Standardowy protokół PCR

Jak wykonać PCR

Standardowa reakcja łańcuchowa polimerazy (PCR) składa się z czterech kroków:

1. Dodaj wymagane odczynniki lub mastermix i matrycę do probówek PCR.
2. Wymieszaj i odwiruj.
3. Aplikuj zgodnie z termocyklerem i parametrami starterów.
4. Oceń amplifikowane DNA za pomocą elektroforezy w żelu agarozowym, a następnie barwienia bromkiem etydyny.

Kroki te przedstawiono poniżej bardziej szczegółowo wraz z materiałami i wskazówkami dotyczącymi wyboru odczynników. Jest to podstawowy protokół PCR wykorzystujący polimerazę Taq DNA.

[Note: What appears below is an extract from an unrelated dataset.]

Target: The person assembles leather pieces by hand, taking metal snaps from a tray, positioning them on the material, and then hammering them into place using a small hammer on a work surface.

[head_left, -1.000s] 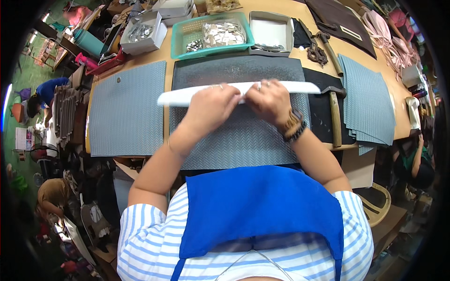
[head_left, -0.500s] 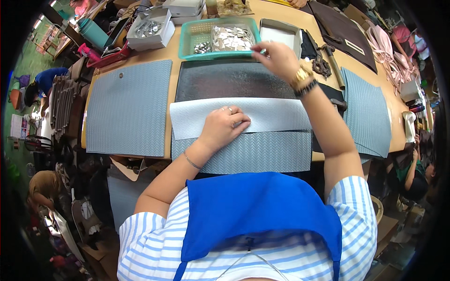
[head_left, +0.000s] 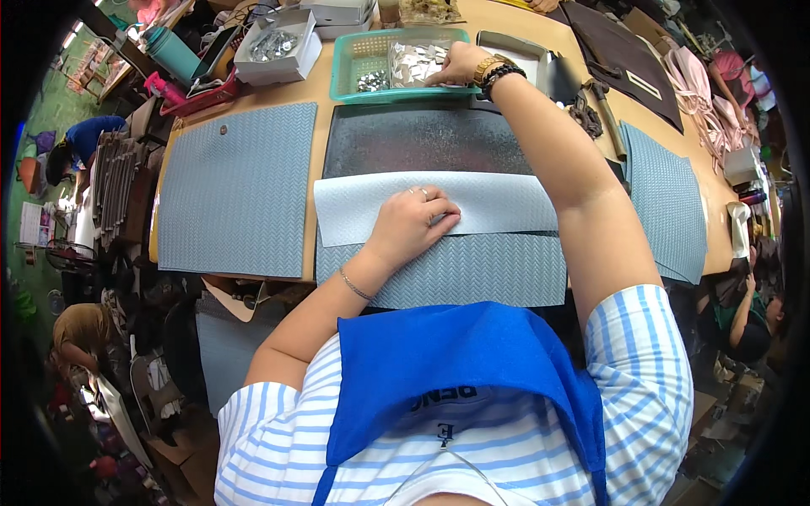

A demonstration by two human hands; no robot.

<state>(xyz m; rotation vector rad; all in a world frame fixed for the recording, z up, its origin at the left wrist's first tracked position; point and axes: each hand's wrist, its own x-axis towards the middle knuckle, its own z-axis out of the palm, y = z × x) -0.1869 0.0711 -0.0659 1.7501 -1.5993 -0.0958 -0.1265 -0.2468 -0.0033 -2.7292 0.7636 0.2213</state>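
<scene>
My left hand (head_left: 415, 221) rests on the pale turned-over flap (head_left: 506, 202) of a blue-grey sheet with a woven pattern (head_left: 498, 274). Its thumb and fingertips are pinched together there; whatever they hold is hidden. Stretched forward, my right hand (head_left: 460, 66) dips into the right side of a green plastic basket (head_left: 339, 72). The fingers are bent together at a heap of small whitish flat pieces (head_left: 413, 61), and anything between them is too small to make out. Small shiny metal parts (head_left: 371, 82) lie beside that heap.
A dark worn board (head_left: 405, 139) lies under the sheet. More blue-grey sheets lie flat, one at left (head_left: 236, 190) with a small round part on it, others at right (head_left: 662, 202). A hammer (head_left: 607, 122), white boxes (head_left: 274, 51) and a red tray (head_left: 202, 101) stand around.
My right hand has moved left and down into the basket, its fingers drawing together at the whitish pieces. The left hand keeps its place on the flap. The whole view has shifted slightly.
</scene>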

Kroki PCR i niezbędne komponenty PCR

Rozwiązywanie problemów z reakcją PCR obejmuje wiele czynników. Obejrzyj tę animację, aby dowiedzieć się, w jaki sposób wybór odpowiednich komponentów i warunków cyklu może pomóc w osiągnięciu optymalnych wyników.

Znajdź dodatkowe protokoły dla innych polimeraz lub zaawansowanych technik PCR w sekcji Protokoły naszego Przewodnika po technologiach PCR.

Dowiedz się więcej na temat standardowej reakcji PCR, w tym czym ona jest, na naszej Strona Podstawy PCR.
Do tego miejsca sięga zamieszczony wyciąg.